At least for a fraction of a second, these small perceptual exclamations create a breach in our daily flurry of thoughts - forcing us to see into ourselves and our emotions, but also to notice, pay attention and enter into a relationship with the space we inhabit. These simple activities have a special character for me. Bonding and embodying, and thus - empowering, firmly rooted in the present. My attention was also drawn to their place-making potential - creating a memory of place inside the experiencer, sensitizing the experience of reality, rooting it in time. I realized how valuable an evocation of the tangible "here and now" can be for us living in the rushing reality of the 21st century, whose technological advances increasingly dematerialize everyday experience. Recognizing the need to enhance embodied and thus situated experiences in urban spaces, I looked at the so-called points of contact between the body and the city - how people touch city spaces without using their hands - by sitting, lying down, or leaning back. The project is the result of a search for a context for activities that enhance the situated experience of urban space users. I was interested in creating shapes that allow one to assume a comfortable position, but without imposing a specific one - preserving the freedom to assume it, inherent in informal spaces. Important in building a positive user experience is the softness of the blop seats/backrests, unexpected in an urban space. The aesthetics and colors of the project refer to street art aesthetics - contrasting with the formal, monochromatic concrete and glass cityscape.

odbiorcy blopa

Citying is a philosophy of informal sitting in the city

© Natala Tarnowska

Dobrawa: Who are the recipients of blop.?

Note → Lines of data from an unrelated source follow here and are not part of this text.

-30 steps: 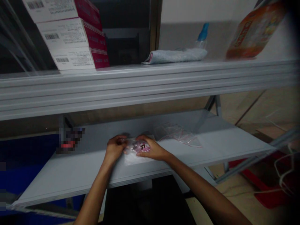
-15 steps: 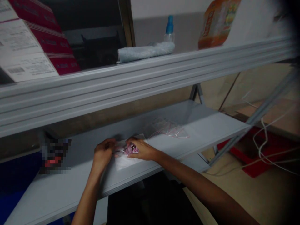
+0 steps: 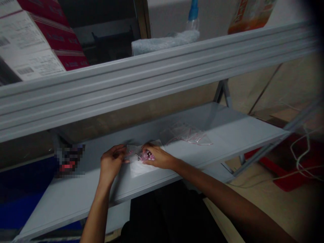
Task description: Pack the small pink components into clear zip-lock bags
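Observation:
On the lower grey shelf [image 3: 81, 192], my two hands work close together over clear plastic bags. My right hand [image 3: 162, 158] is closed round a small pink item with a dark pattern [image 3: 149, 155], with a small dark, shiny piece showing at its left side. My left hand [image 3: 113, 158] pinches the left edge of a clear plastic bag [image 3: 131, 149]; its fingertips are partly hidden. Beneath the hands lies a pale, see-through sheet or bag [image 3: 141, 169]. Whether the pink item is inside the plastic, I cannot tell.
Behind my right hand lie clear bags with pinkish edges [image 3: 189, 133]. The upper shelf's edge [image 3: 152, 71] runs across above, carrying white-and-crimson boxes [image 3: 43, 44], a cloth [image 3: 164, 43], a blue-topped spray bottle [image 3: 193, 15] and an orange pouch [image 3: 250, 17]. White cables [image 3: 301, 158] hang at right.
The view has shifted, so the shelves sit higher and farther right. My hands have drawn slightly apart, and the dark, shiny piece beside the pink item shows more clearly.

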Motion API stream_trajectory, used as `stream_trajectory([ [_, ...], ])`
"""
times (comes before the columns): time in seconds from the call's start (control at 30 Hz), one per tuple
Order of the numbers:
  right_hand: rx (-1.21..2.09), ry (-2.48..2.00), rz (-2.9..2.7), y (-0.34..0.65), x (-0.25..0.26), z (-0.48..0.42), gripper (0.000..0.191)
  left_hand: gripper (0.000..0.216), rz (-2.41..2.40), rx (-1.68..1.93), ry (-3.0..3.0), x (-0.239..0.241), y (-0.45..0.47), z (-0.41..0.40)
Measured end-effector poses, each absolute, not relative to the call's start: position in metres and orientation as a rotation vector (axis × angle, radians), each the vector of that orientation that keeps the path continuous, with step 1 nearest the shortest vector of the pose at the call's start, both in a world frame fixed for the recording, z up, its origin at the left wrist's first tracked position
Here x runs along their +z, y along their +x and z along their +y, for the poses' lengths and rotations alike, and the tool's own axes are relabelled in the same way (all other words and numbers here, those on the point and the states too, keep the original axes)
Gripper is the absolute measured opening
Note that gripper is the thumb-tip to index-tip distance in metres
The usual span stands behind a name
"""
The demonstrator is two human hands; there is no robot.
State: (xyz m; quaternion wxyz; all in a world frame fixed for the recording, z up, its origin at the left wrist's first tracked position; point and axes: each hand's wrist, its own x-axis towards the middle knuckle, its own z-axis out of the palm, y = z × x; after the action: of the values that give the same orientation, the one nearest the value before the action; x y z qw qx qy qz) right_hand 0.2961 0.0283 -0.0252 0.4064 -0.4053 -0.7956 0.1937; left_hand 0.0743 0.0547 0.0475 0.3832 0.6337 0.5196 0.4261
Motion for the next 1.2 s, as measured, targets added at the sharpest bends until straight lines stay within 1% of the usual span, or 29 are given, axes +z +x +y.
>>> stream_trajectory([
  [0.23, 0.486, -1.038, -2.010, 0.295, -0.025, 0.027, 0.037, 0.043, 1.345, 1.105, 1.684, 0.050, 0.073, 0.052],
  [0.43, 0.453, -1.026, -2.019, 0.294, -0.025, 0.026, 0.033, 0.044, 1.394, 1.144, 1.746, 0.043, 0.078, 0.047],
  [0.57, 0.428, -1.041, -2.020, 0.292, -0.027, 0.026, 0.038, 0.038, 1.430, 1.189, 1.814, 0.035, 0.082, 0.045],
  [0.67, 0.435, -1.042, -2.007, 0.291, -0.026, 0.026, 0.034, 0.036, 1.422, 1.224, 1.820, 0.034, 0.086, 0.044],
  [0.83, 0.442, -1.059, -2.024, 0.292, -0.024, 0.025, 0.028, 0.043, 1.316, 1.328, 1.696, 0.034, 0.093, 0.038],
  [1.0, 0.465, -1.086, -2.002, 0.294, -0.030, 0.027, 0.030, 0.071, 1.175, 1.259, 1.547, 0.013, 0.093, 0.027],
  [1.07, 0.456, -1.069, -2.013, 0.294, -0.030, 0.027, 0.031, 0.077, 1.129, 1.203, 1.510, 0.003, 0.092, 0.025],
  [1.13, 0.443, -1.046, -2.021, 0.293, -0.028, 0.025, 0.030, 0.073, 1.106, 1.182, 1.508, -0.005, 0.093, 0.025],
  [1.2, 0.437, -1.035, -2.024, 0.291, -0.025, 0.024, 0.028, 0.064, 1.119, 1.203, 1.537, -0.009, 0.095, 0.027],
])
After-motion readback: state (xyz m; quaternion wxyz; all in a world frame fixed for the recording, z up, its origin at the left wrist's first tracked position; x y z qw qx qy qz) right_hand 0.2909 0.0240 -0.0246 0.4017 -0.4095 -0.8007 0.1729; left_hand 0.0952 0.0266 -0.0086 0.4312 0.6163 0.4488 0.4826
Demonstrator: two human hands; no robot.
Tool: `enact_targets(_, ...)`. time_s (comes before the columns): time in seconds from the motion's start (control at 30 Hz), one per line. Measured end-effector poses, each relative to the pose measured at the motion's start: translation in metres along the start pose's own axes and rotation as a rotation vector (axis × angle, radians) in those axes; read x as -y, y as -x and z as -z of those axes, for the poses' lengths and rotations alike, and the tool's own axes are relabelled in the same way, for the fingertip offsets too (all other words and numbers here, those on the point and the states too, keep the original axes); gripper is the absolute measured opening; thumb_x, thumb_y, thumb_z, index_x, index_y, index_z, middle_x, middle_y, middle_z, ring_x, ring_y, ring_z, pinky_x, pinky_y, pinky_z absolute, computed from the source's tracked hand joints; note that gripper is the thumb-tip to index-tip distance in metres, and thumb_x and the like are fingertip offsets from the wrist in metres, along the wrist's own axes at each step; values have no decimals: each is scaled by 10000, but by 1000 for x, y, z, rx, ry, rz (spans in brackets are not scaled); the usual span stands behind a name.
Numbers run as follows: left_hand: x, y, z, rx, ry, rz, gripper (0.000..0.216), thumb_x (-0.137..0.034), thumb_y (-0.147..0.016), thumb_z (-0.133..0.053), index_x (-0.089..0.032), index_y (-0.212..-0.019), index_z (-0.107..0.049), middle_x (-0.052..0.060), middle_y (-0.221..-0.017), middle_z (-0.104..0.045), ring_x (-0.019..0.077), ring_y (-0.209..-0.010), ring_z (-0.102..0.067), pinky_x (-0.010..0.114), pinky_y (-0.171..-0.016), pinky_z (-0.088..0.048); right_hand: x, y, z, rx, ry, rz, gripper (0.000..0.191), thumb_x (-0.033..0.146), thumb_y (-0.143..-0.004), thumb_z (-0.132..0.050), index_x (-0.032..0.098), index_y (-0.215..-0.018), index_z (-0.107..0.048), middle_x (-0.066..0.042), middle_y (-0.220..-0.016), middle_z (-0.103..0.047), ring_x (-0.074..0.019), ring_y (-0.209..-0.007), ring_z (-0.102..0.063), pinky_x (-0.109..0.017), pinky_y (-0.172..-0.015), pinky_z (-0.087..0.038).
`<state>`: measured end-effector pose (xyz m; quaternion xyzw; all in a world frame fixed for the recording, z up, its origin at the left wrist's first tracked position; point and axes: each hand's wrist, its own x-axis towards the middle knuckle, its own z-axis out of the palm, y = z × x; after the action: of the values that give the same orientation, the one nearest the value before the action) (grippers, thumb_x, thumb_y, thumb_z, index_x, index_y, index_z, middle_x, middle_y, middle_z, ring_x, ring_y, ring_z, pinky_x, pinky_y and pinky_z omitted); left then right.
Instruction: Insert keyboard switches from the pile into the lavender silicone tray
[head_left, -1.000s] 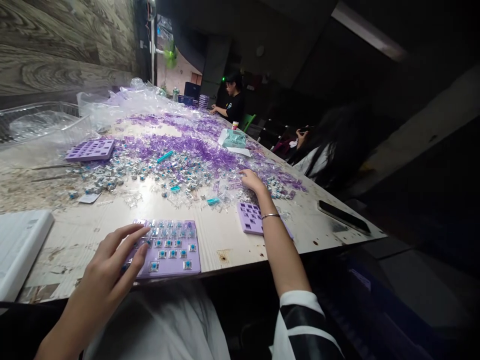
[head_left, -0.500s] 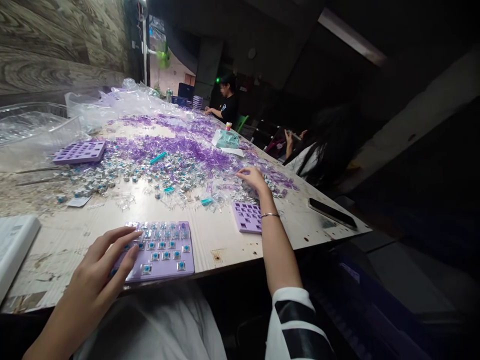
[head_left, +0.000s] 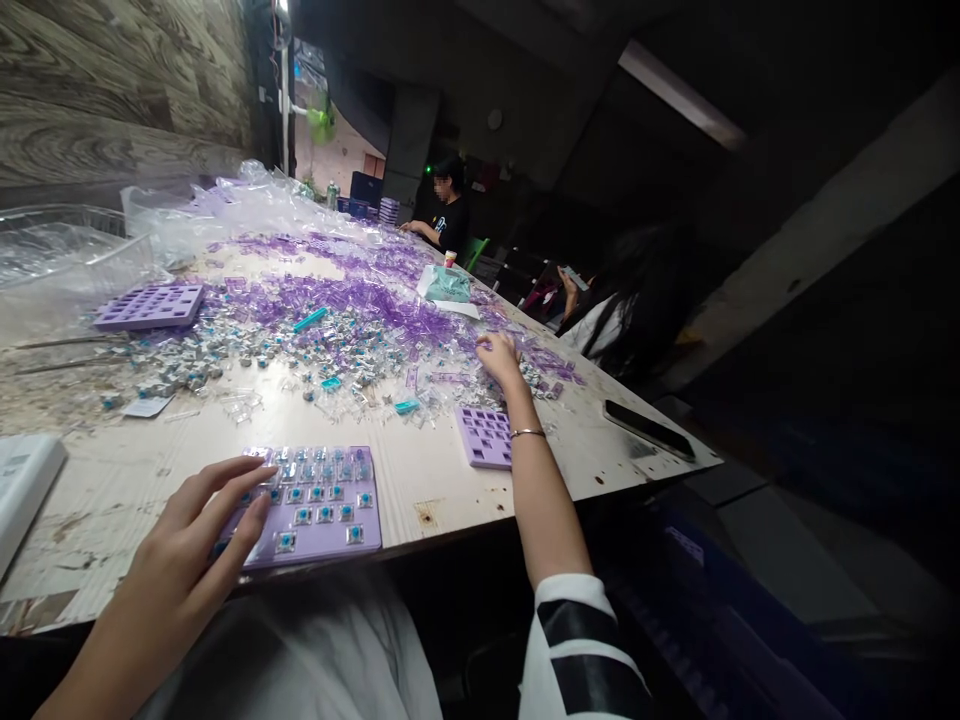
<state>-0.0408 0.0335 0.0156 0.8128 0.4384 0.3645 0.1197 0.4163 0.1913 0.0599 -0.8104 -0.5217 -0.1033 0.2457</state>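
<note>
My left hand (head_left: pixel 184 540) lies over the left side of a light purple keyboard case (head_left: pixel 337 538), its fingers stretched out and apart. Clear key switches with blue centres (head_left: pixel 324 513) sit in rows in that case, and a few at the left are hidden under my fingers. Farther off, my right hand (head_left: pixel 500 358) is at a heap of loose switches (head_left: pixel 531 378) with its fingers curled in. Whatever is between those fingertips is too small to make out. A second purple case (head_left: pixel 484 437) with square holes lies beside my right forearm, partly covered by it.
Loose switches and purple transparent pieces (head_left: pixel 360 300) cover the table's middle. Another purple case (head_left: pixel 150 307) lies left, by a clear plastic tray (head_left: pixel 67 250). A phone (head_left: pixel 649 430) is near the right edge. Two people sit along the far side, one holding a phone.
My right hand's fingers have curled down toward the heap of switches. The view has shifted slightly; my left hand stays on the case. The person at the right has turned their phone.
</note>
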Motion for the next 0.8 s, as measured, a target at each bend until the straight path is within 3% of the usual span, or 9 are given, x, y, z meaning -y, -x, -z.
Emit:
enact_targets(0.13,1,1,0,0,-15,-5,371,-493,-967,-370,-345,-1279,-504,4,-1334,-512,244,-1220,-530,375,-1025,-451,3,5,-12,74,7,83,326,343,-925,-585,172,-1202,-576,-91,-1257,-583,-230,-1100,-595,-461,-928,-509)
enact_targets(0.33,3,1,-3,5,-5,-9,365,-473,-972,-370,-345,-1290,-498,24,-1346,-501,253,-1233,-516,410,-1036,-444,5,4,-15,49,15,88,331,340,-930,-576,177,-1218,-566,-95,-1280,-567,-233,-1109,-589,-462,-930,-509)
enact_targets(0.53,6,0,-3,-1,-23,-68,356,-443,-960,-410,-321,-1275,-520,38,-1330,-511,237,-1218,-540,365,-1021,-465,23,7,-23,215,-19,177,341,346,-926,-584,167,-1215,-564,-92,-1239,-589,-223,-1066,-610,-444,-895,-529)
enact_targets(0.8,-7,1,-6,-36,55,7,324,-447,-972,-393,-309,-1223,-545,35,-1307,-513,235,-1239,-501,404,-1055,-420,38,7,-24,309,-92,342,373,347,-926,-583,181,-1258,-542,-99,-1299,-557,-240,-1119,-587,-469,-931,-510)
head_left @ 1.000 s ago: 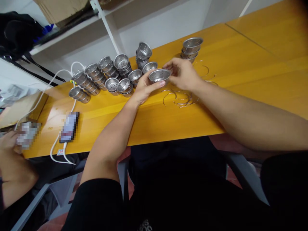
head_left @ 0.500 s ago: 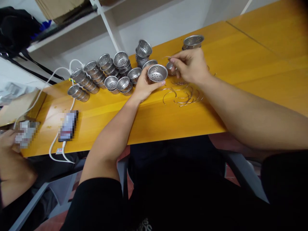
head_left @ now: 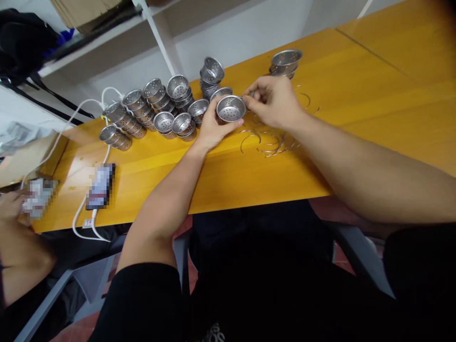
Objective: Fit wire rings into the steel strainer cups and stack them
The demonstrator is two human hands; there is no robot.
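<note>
My left hand is wrapped round a perforated metal strainer cup, its open top tilted toward me. At the cup's right rim, my right hand pinches a thin wire between thumb and forefinger. The wire's tip seems to reach over the rim into the cup; whether it passes through a hole I cannot tell. Below my right hand, several curved wire pieces lie loose on the table. More strainer cups stand close to the left of my left hand.
Stacked strainer cups line the back left of the yellow table. Another stack stands behind my right hand. A phone with white cables lies at left. Beyond it, another person's hand is near a blurred item.
My right hand has moved left and slightly down, bringing the wire to the cup's rim. The cup in my left hand has barely shifted.
</note>
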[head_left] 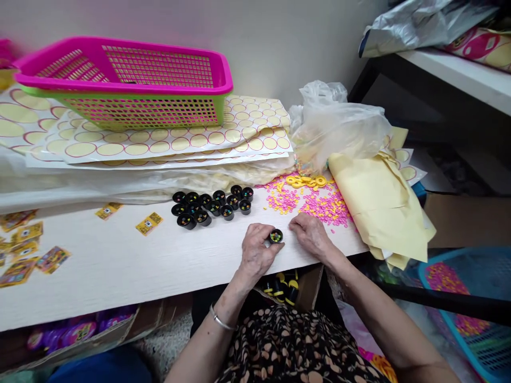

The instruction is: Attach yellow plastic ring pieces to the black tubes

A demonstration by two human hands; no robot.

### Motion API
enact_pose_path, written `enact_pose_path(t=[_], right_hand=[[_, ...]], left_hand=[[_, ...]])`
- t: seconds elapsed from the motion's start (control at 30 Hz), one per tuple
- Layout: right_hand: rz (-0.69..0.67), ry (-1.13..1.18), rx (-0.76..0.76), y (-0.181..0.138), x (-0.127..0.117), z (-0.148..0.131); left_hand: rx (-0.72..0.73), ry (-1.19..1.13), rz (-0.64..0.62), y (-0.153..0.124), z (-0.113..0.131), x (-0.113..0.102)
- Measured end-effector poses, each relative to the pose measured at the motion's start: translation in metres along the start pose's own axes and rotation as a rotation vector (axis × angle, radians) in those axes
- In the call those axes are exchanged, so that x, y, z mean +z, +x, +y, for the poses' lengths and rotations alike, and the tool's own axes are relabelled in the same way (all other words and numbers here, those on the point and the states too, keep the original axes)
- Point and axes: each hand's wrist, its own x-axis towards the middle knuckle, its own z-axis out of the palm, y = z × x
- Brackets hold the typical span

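Centrally, near the table's front edge: left hand, fingers curled round a small black cup, holding it upright; the cup shows a few coloured beads inside.

At 3 o'clock of the cup, just beside it: right hand, fingertips drawn together and pressed down at the near edge of the bead pile; whether a bead is pinched between them cannot be told.

Bead pile, pink with some yellow, loose on the table at 1 o'clock of the hands. Yellow rings at its far edge.

Cluster of black cups, at 10 to 11 o'clock, each with beads inside, standing upright and touching.

Judgement on handling: keep the cup level and close to the pile, so that beads travel a short way and none roll off the edge.

Further out: clear plastic bag at 1 o'clock; yellow paper sheets at 3 o'clock; sheets printed with ovals at 11 o'clock, a pink and green basket on them.

Yellow printed labels at 9 o'clock; their writing is too small to read.
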Motion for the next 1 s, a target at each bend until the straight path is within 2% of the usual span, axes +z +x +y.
enact_pose_path(t=[0.2,0.3,0.43,0.73,0.87,1.0], right_hand=[[0.1,-0.049,-0.084,-0.01,0.006,-0.003],[0.152,0.07,-0.177,-0.013,0.002,-0.016],[0.08,0.087,-0.317,-0.017,-0.004,-0.035],[-0.004,-0.272,-0.313,-0.018,-0.005,-0.049],[-0.023,-0.412,-0.398,-0.015,-0.005,-0.058],[-0.081,-0.335,-0.441,-0.01,-0.01,-0.058]], left_hand=[[0.003,0.012,-0.004,0.0,0.0,0.0],[-0.003,0.019,-0.002,-0.001,0.001,0.002],[0.015,0.028,-0.012,-0.002,0.003,0.002],[0.048,0.034,-0.003,-0.003,0.002,0.001],[0.068,0.001,0.015,-0.003,0.0,0.004],[0.07,-0.019,0.025,-0.002,-0.002,0.005]])
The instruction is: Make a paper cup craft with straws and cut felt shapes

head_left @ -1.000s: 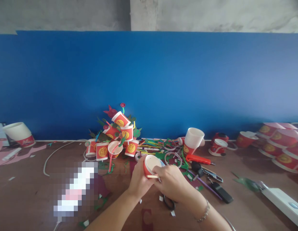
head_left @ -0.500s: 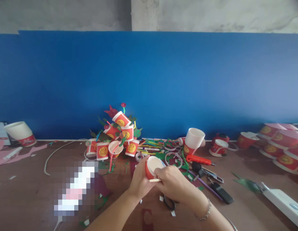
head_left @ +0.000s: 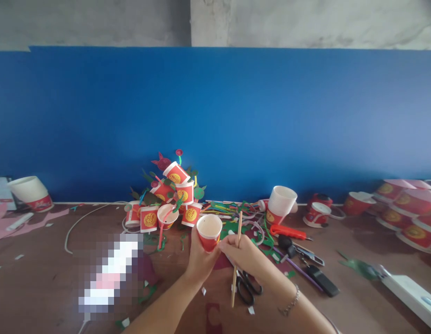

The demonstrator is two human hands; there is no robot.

Natala: blop. was created for passersby, especially users of urban space, who are not in the habit of entering into an informal relationship with urban space. It is very important in a polarized era of change and uncertainty, migration, or nomadism to shape public spaces that make it easier for its users to build a relationship with it, to root themselves in it. As architect, researcher and placemaker Anna Ruminska describes, so-called citying, a philosophy of informal sitting in the city (on elements of small architecture not strictly designed for this - walls, stairs, parapets) is a type of activity usually practiced by certain groups, primarily young and/or physically fit people8. However, many older people, as well as able-bodied adults, are not in the habit of interacting bodily with these spaces. They are put off by the potential discomfort, usually of concrete or stone surfaces, dirt, and even the informal social status of such places - often associated with the margins. It doesn't even occur to them that there is a place for them in this part of the city's space, too, and blop. can change that.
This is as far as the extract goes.